Union General Irvin McDowell's first goal was to capture the railroad crossing that led to Richmond. Excited Washingtonians followed the federal army, carrying picnic baskets for a summer outing while they watched Union troops vanquish the Rebels and put short end to the war.


Newspaper correspondent "G.P.R." wrote an article for the Boston Transcript describing the "advance of General McDowell's vast column of troops towards  the 'land o' Dixie' ", on July 16th.

"The sun shone brilliantly, and the fresh morning air was highly invigorating. The troops on foot started off as joyfully as if they were bound upon a New England picnic, or a clambake; and not the slightest exhibition of fear or uneasiness, even, as to what might possibly be in store for the brave fellows, (thus really setting out upon an expedition from which, in all human probability, hundreds of them will never return!) seemed for an instant to occupy any part of their thoughts for their anticipations.

In the morning:

Our troops entered Fairfax—ten thousand of them—at early noon, the bands ringing out with cheerful tones the "Star-Spangled Banner," and the boys cheering lustily for the Union and the Stars and Stripes. Six or seven thousand infantry blocked up the main street, for a time; the Court House building was taken ... a secession flag was hauled down and the banner of the regiment run up in its place, and then the foot soldiers opened right and left, or gave way, for the entrance of the cavalry and artillery. These dashed through the town at a gallop, and down the road out into the country beyond..."

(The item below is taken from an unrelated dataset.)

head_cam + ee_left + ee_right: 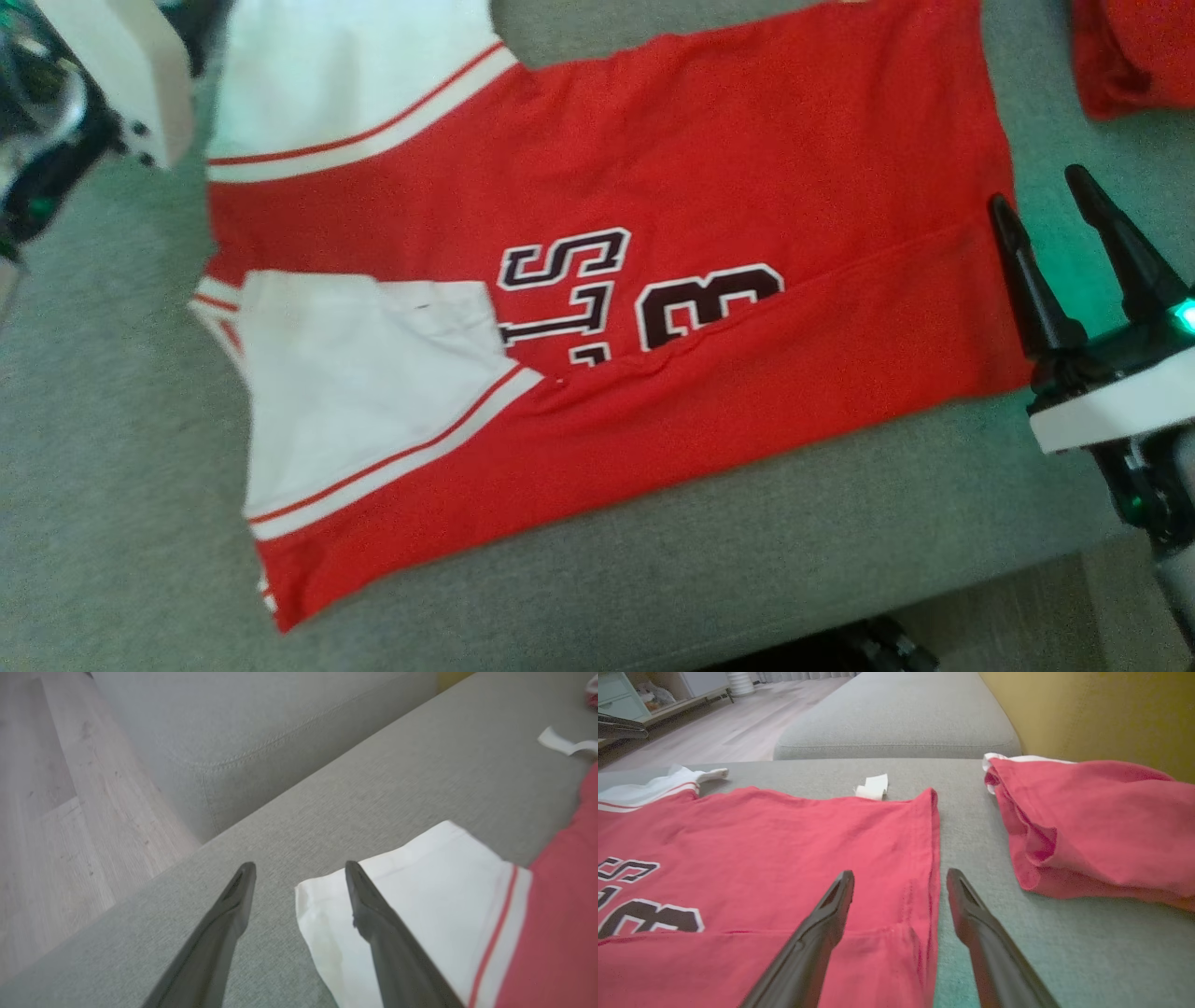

On July 18th they met General Pierre Beauregard's army at a creek named Bull Run about 25 miles from Washington. Over the next few days rebel troops, backed up by 10,000 reinforcements, held their ground . The novice Federal soldiers fled in chaos, running panicked spectators off the roads back to the Union capitol.




Manassas Junction was the site of a second battle in 1862.
This photo shows tracks destroyed by the retreating Confederate Army.
Photo by Barnard & Gibson. Library of Congress

Over 400 Union troops were killed and nearly that many Confederates. With this Confederate victory North and South were jolted into a realization that this was not to be a thirty-day war. On July 22nd President Lincoln asked for 500,000 men to sign up for a three-year enlistment.


Railroad Crossing can remember the War's first battle, called by the Confederacy "The Battle of Manassas" (First Manassas) and by the Union "The Battle of Bull Run." The patchwork pattern Railroad Crossing (BlockBase #2779) was given that name in 1935 in the Kansas City Star's quilt column.

Cutting an 8" Finished Block

A Cut 2 dark squares 2-7/8". Cut each in half diagonally.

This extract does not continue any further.